Please cancel all appointments for the next week. I know this is short notice, and I know how much flak you are going to catch, but it cannot be helped. There is a matter I have to tend to back home in Maine. Two old friends, brother and sister, have committed suicide under peculiar circumstances…and in the same f—king place! Given the extremely odd manuscript the sister sent me before copying (apparently copying) her brother’s suicide, I believe this bears investigation. The brother, John Bonsaint, was my best friend when I was growing up; we saved each other from more than a few schoolyard beatings!

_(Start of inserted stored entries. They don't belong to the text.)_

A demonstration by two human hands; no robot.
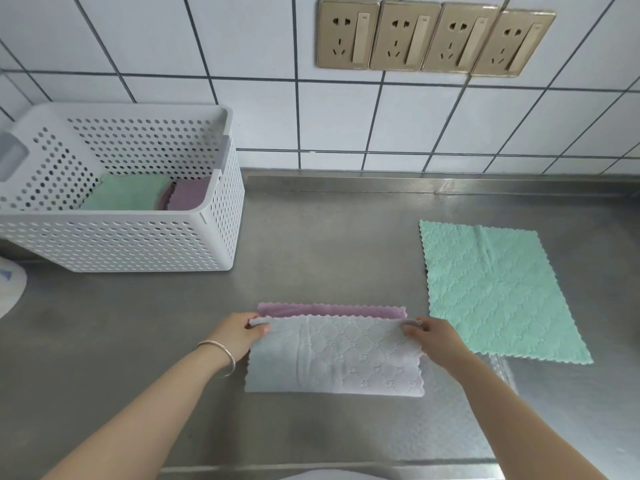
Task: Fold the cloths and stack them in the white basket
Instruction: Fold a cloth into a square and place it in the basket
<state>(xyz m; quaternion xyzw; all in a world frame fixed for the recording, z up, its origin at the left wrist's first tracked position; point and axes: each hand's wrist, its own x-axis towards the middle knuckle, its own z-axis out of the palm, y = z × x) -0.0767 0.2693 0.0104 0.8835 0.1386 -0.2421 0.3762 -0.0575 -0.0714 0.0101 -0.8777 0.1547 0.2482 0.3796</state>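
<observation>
On the steel surface (311,237), a half-folded grey-and-purple cloth (334,355) is pinched at its corners by the left hand (239,332) and right hand (433,337); white tiled wall (311,116) behind.

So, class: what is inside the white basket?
Inside the white basket: a folded green cloth and a purple cloth partly beneath it. Anything lower is covered.

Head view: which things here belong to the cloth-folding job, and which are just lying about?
Part of the job:
- purple cloth, half folded, a corner pinched in each grip: left hand, right hand
- green cloth, flat and unfolded on the counter
- white basket holding folded cloths

Just lying about:
- wall sockets
- white object at the left edge, cannot tell what
</observation>
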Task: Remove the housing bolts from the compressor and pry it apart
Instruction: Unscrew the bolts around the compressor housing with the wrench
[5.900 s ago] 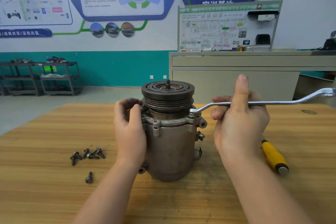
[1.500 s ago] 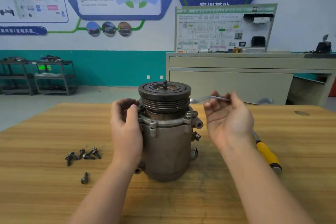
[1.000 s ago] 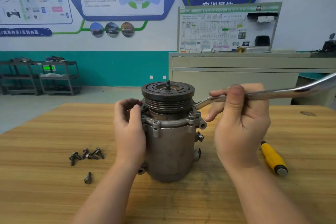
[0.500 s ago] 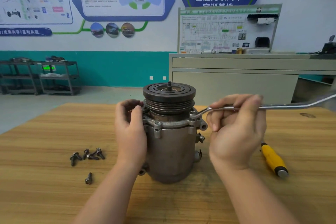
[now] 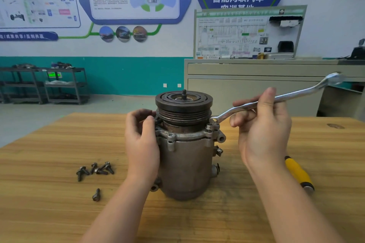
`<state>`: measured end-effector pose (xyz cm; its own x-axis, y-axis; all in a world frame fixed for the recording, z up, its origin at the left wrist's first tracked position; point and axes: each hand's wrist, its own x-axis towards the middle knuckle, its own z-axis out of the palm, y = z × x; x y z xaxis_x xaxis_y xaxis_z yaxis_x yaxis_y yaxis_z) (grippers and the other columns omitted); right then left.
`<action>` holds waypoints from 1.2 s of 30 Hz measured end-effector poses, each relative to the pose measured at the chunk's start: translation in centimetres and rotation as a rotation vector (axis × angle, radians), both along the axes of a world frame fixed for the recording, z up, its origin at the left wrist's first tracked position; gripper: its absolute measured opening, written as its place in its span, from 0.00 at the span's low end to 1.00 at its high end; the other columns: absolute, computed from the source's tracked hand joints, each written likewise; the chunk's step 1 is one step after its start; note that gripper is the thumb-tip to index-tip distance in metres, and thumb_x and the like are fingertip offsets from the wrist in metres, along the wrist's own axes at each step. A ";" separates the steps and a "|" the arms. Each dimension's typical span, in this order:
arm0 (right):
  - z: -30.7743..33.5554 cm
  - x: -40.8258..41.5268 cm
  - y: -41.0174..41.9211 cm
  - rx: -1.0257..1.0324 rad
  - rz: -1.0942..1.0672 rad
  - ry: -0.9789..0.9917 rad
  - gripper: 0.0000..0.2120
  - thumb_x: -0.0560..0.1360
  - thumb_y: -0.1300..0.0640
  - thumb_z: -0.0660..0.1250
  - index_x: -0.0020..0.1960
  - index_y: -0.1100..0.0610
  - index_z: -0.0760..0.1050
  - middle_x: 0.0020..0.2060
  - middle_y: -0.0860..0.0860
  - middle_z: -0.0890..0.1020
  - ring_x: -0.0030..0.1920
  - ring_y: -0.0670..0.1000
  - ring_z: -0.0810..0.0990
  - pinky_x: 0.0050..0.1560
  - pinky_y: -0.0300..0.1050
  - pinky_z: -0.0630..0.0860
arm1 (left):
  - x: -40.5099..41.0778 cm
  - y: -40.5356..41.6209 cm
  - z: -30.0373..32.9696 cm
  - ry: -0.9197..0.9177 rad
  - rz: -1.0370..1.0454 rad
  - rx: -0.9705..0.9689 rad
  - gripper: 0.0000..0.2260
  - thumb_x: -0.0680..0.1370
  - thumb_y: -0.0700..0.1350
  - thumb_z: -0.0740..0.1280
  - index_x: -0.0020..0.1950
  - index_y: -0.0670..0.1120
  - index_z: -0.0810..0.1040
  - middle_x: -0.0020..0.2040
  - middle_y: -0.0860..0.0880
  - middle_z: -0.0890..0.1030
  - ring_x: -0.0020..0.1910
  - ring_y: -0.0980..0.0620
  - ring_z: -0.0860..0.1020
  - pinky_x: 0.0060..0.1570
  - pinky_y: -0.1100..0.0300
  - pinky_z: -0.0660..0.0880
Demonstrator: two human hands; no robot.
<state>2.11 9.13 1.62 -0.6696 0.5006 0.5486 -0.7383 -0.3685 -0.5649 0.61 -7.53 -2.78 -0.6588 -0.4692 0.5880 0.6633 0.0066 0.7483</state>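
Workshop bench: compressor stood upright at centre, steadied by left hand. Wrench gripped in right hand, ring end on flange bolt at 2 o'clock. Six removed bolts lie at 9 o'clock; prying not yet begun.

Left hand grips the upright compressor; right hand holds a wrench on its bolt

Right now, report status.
Left hand steadies compressor. Right hand holds wrench on flange bolt. Removed bolts lie left.
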 end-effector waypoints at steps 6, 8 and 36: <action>-0.4 1.6 -0.9 0.408 -0.347 0.371 0.08 0.82 0.48 0.55 0.45 0.45 0.67 0.33 0.50 0.79 0.24 0.46 0.75 0.28 0.39 0.72 | -0.1 -0.1 -0.1 -0.001 -0.005 -0.005 0.06 0.81 0.38 0.60 0.51 0.47 0.75 0.45 0.52 0.78 0.42 0.64 0.77 0.42 0.73 0.72; -0.6 1.8 -0.8 0.517 -0.397 0.462 0.07 0.82 0.48 0.55 0.47 0.42 0.68 0.30 0.51 0.76 0.25 0.46 0.75 0.27 0.39 0.72 | -0.1 -0.1 -0.1 0.006 -0.014 0.002 0.05 0.80 0.39 0.60 0.51 0.47 0.75 0.45 0.51 0.78 0.42 0.64 0.77 0.41 0.73 0.72; 0.1 -0.6 0.3 -0.140 0.141 -0.036 0.15 0.84 0.53 0.51 0.41 0.56 0.65 0.27 0.54 0.80 0.22 0.49 0.73 0.27 0.39 0.73 | -0.2 -0.1 -0.1 -0.001 -0.036 0.022 0.04 0.78 0.43 0.61 0.50 0.49 0.75 0.45 0.53 0.79 0.43 0.62 0.77 0.43 0.71 0.73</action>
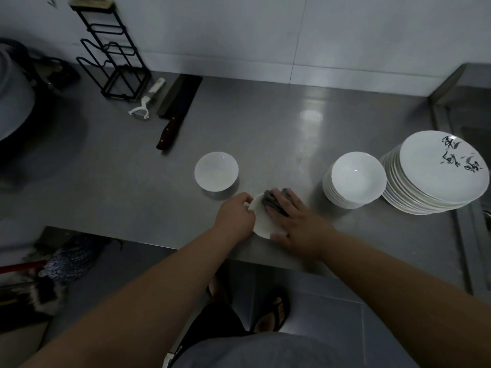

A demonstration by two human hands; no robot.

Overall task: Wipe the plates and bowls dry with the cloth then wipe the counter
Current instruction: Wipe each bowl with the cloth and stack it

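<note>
My left hand (pixel 235 217) grips the left rim of a small white bowl (pixel 261 224), tilted near the front edge of the steel counter (pixel 119 168). My right hand (pixel 295 221) presses a grey cloth (pixel 272 199) into that bowl. One white bowl (pixel 216 171) stands alone just behind. A stack of white bowls (pixel 356 179) sits to the right. Beside it is a stack of white plates (pixel 435 173), the top one with black brush markings.
A cleaver (pixel 176 110) and a white peeler (pixel 148 100) lie at the back left, next to a black wire rack (pixel 114 54). A large pot (pixel 13 102) is at the far left. A sink edge (pixel 467 221) borders the counter on the right.
</note>
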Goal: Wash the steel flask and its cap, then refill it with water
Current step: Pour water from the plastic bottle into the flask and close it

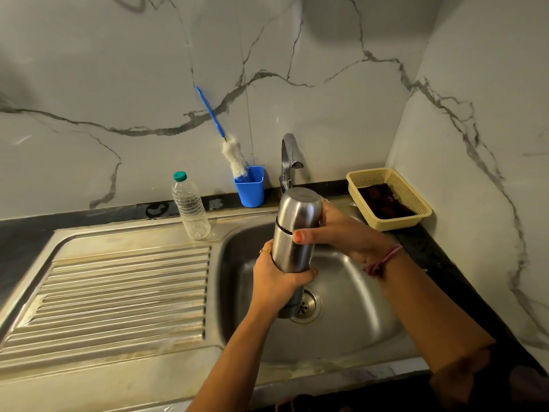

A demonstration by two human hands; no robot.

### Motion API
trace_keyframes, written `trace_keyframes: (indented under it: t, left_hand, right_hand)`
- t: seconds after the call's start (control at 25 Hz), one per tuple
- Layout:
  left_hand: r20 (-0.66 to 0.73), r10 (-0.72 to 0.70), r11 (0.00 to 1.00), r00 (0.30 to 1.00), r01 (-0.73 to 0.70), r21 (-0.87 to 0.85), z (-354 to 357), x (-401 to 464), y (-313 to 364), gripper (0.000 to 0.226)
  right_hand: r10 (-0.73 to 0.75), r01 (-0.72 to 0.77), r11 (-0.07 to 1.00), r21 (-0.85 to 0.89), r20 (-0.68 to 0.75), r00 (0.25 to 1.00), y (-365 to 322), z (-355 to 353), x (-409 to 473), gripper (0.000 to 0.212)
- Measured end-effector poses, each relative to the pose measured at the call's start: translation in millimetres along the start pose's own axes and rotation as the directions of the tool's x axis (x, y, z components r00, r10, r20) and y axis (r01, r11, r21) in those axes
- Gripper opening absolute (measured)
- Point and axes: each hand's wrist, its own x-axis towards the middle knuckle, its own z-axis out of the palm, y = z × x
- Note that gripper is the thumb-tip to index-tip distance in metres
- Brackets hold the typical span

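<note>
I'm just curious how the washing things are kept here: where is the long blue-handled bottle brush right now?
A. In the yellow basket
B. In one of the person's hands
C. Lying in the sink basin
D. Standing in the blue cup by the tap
D: the bottle brush stands bristles-down in the blue cup, its handle leaning on the wall, while both hands hold the steel flask.

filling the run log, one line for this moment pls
left hand grips flask body | right hand grips cap | over sink | tap dry
</note>
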Motion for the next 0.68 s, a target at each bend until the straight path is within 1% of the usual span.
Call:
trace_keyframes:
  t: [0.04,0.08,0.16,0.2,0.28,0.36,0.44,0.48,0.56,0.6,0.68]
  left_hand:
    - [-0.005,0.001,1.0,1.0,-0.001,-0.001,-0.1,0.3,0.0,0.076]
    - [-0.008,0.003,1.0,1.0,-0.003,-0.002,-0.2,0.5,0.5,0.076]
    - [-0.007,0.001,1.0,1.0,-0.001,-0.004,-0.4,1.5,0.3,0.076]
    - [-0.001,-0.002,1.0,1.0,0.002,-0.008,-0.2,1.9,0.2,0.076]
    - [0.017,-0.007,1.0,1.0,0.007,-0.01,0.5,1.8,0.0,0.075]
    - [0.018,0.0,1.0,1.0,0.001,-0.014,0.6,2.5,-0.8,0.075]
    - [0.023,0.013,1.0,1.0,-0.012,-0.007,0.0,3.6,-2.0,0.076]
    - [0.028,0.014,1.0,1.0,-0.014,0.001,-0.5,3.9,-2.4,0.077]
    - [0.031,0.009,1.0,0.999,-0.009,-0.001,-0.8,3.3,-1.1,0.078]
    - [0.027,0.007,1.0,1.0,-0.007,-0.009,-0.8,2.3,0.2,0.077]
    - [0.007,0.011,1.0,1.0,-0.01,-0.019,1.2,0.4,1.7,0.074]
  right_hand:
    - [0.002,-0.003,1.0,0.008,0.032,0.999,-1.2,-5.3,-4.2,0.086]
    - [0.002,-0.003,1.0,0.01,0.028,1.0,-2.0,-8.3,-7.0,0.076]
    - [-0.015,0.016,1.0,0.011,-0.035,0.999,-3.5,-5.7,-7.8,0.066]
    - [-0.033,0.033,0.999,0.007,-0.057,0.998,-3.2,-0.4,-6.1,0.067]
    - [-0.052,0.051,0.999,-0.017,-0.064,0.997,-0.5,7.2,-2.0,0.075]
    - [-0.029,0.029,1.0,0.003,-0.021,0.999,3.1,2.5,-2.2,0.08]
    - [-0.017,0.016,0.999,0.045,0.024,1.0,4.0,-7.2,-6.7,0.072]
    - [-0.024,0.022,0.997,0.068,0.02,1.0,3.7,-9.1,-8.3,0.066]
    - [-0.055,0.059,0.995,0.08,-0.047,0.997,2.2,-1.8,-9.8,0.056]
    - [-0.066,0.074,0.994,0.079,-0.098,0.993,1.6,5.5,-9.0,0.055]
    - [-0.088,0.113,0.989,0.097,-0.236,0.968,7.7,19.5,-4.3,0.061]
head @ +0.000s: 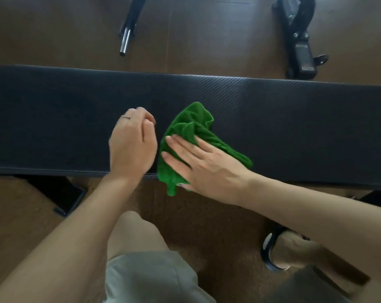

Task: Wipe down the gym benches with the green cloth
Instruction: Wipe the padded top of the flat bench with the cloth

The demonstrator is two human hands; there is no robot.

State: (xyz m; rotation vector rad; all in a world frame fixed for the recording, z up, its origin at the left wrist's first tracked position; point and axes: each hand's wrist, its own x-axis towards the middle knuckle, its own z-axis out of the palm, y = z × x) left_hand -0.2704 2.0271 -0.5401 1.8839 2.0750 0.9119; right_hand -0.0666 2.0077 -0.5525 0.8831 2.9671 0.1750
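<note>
Bench padding, long, black and finely ribbed with a carbon-weave texture, forms the surface (294,119) and runs across the whole width of the head view. Green microfibre cloth (186,127), crumpled into folds, lies on this surface near its front edge, roughly at mid-length; one corner of the cloth hangs over that front edge. Right hand (204,165) lies flat on the cloth with fingers straight and slightly spread, palm down, pressing the fabric against the padding; the fingertips point toward the left end of the surface. Left hand (132,143) sits just beside the cloth, on its left side, apart from it; its fingers are loosely curled with nothing between them, and a thin ring shows on one finger. Whether this hand touches the padding cannot be told.

Behind the surface, on the dark brown wooden floor (207,36), lies a black bar with a chrome steel end (125,38), to the far left of the cloth. A black metal equipment frame with bolts (299,40) stands on the floor behind the surface, to the far right of the cloth. A black metal bench foot (62,197) shows under the front edge, left of the cloth. In front of the surface the person's light khaki shorts (150,276) and one foot in a black sandal (272,248) are visible
</note>
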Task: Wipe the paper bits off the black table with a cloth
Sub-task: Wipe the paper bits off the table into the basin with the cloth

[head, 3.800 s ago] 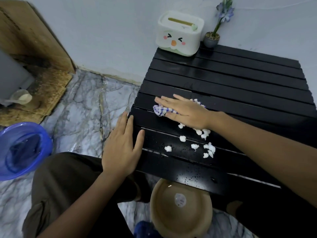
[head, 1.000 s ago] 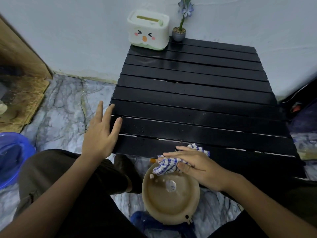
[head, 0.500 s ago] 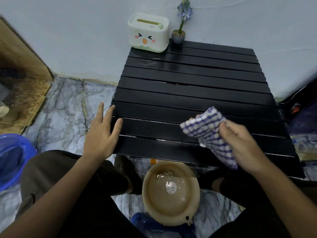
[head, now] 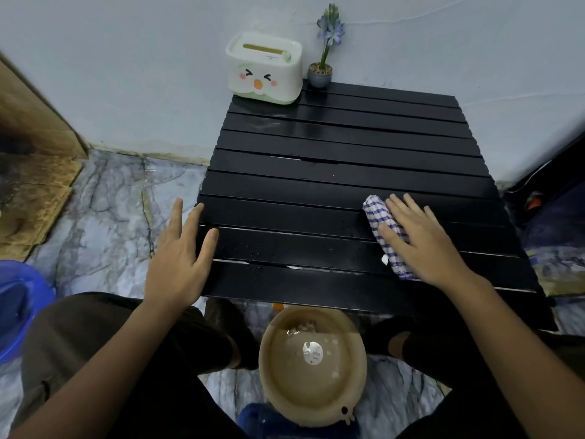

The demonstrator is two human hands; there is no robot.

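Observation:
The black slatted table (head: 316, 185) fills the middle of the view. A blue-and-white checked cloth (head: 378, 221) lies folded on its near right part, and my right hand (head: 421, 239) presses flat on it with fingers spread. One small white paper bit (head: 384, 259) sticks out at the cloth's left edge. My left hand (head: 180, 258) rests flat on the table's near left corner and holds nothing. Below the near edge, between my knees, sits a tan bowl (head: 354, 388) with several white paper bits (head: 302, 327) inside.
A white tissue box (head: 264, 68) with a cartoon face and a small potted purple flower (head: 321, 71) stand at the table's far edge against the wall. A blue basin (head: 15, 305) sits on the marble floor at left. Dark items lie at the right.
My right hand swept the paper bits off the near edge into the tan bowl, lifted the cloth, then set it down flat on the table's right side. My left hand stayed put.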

Hayden can do the blood-sugar story. I know he thinks he can’t, but he can. And even if he can’t, I have to go. Johnny and Sheila were close to family.

And besides: I don’t mean to be a Philistine about it, but there might be a story in this. On obsessive-compulsive disorder. Not as big a blip on the radar as cancer, maybe, but sufferers will tell you it’s still some mighty scary shit.